En aquel entonces no sabía mayor cosa al respecto. Con la información a mi alcance decidí que quería ser química o bióloga y fantaseaba. Jugaba con mi hermana a mezclar cosas tratando de reproducir los experimentos descritos en un libro viejo, cuyos materiales no tenía, pero que para fines del juego podían ser sustituidos por cualquier cosa que encontrara en casa. Mi madre nunca reprimió estas inclinaciones, ni siquiera cuando sus perfumes, cremas y cosméticos sirvieron para inventar la supuesta cura para una planta enferma que estaba en el jardín. Por supuesto, mi hermana y yo estábamos seguras de que la cura funcionaba, pero, como no anotamos las proporciones de los ingredientes de nuestra poción secreta —cosa muy anticientífica de nuestra parte—, no pudimos reproducirla para nuestra decepción. Entre experimentos fallidos y otras cosas se nos acabó la infancia, de tal suerte que mi hermana se convirtió en médica y yo pasé de cavar agujeros para saber cómo era el interior de la Tierra —pobre ilusa—, mezclar sustancias y leer libros caducos de biología a estudiar física luego de descubrirla como la ciencia que escudriña las entrañas de todo lo que existe.
Tal elección era poco probable.
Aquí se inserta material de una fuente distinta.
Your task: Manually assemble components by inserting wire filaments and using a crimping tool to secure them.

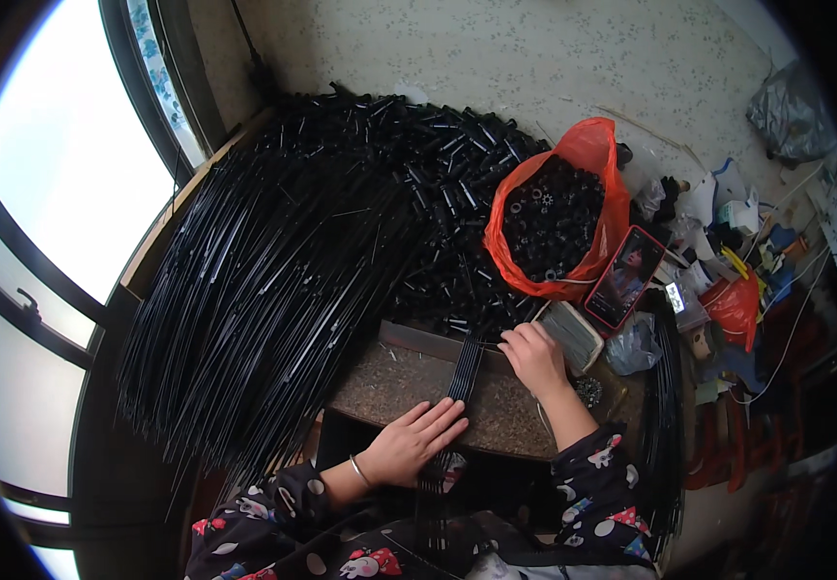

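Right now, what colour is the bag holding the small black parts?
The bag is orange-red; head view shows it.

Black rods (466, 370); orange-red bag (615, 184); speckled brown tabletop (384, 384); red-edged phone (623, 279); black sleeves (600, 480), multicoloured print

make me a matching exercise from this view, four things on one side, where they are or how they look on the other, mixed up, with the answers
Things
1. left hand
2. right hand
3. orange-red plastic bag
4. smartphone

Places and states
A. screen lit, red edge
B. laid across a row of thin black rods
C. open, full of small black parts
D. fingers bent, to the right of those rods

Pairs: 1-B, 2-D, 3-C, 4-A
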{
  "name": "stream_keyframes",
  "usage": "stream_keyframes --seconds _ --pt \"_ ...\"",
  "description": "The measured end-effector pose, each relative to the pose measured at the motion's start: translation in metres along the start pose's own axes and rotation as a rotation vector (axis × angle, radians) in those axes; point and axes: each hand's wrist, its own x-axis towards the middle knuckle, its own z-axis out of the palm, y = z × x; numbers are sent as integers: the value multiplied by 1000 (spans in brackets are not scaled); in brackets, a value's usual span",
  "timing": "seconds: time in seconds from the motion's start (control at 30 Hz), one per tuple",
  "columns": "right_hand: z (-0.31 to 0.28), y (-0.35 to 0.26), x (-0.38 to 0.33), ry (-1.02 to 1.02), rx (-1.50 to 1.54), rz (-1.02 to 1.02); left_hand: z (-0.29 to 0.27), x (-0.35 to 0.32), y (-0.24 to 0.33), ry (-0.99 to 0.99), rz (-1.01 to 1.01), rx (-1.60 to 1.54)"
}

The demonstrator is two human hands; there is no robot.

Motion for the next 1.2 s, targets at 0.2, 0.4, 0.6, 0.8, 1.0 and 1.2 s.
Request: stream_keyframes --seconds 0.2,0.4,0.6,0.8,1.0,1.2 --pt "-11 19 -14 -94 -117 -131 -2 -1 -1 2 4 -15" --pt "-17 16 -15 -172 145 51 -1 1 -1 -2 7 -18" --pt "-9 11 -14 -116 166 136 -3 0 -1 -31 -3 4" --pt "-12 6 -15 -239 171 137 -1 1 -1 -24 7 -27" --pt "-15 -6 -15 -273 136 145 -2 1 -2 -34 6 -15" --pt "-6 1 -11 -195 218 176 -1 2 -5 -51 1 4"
Los libros de divulgación científica y de ciencia ficción que enamoran a las personas que terminan en física no cayeron en mis manos sino hasta que ya estaba allí. Mi profesor de Física Fundamental, cuando todavía aquella cosa existía en tercero básico, tuvo que enseñarnos en condiciones tan limitadas que mucho logró con no matarme el gusto. Pero ocurrió que, en mi largo proceso de leer los pénsums de muchas carreras, encontré uno lleno de nombres misteriosos y fascinantes: Mecánica Clásica, Mecánica Cuántica, Física Experimental, Física Nuclear, Radiaciones Ionizantes, Relatividad Especial, Mecánica Estadística, Calor y Termodinámica, Astronomía y Tópicos Selectos de Física 1, 2 y 3 —fuera lo que fuera que eso significara—. Algo así iba la cosa. Ese parecía ser mi lugar. Sonaba tan bien que la curiosidad decidió mi profesión. No me embarqué en el mundo de la palabra, pero fueron las palabras las que me atraparon para estudiar física. No me arrepentí, no me equivoqué.
Tengo una carta que mi madre me escribió en aquel tiempo de indecisión. Entre otras cosas decía que a ella no le importaba si yo estudiaba literatura, filosofía o cualquier cosa que se me ocurriera —todo apuntaba a eso—; que eligiera lo que yo quisiera y ella me apoyaría. Puede parecer trivial, pero esa carta fue muy importante. Una declaración de amor y respaldo como esa es un tesoro cuando uno toma esas decisiones descabelladas como estudiar ciencias —u otros equivalentes como estudiar letras o dedicarse a la música o las artes como profesión—, sobre todo cuando todos los días, durante muchos años, uno escuchará a aquellos que sabiamente eligieron profesiones rentables decir que uno morirá de hambre, que la carrera no tiene futuro, que es un desperdicio de inteligencia y de tiempo. Así comenzó mi ruta, mi caminito hacia el cosmos. Así me encontré con otros varios que hicieron otros recorridos hacia el mismo sitio. Unos llegaron embarcados en libros de ciencia ficción y de divulgación, otros queriendo cuantificar el cielo, otros hipnotizados por el desencuentro entre lo infinitamente grande y lo infinitamente pequeño, atraídos por la búsqueda de esa convergencia que hoy permanece oculta, pero todos, absolutamente todos, extasiados en la contemplación de la belleza y magnificencia de un universo que se deja explorar y explicar.
*Nombre de una canción de Fobia incluida en el disco Mundo feliz (1991).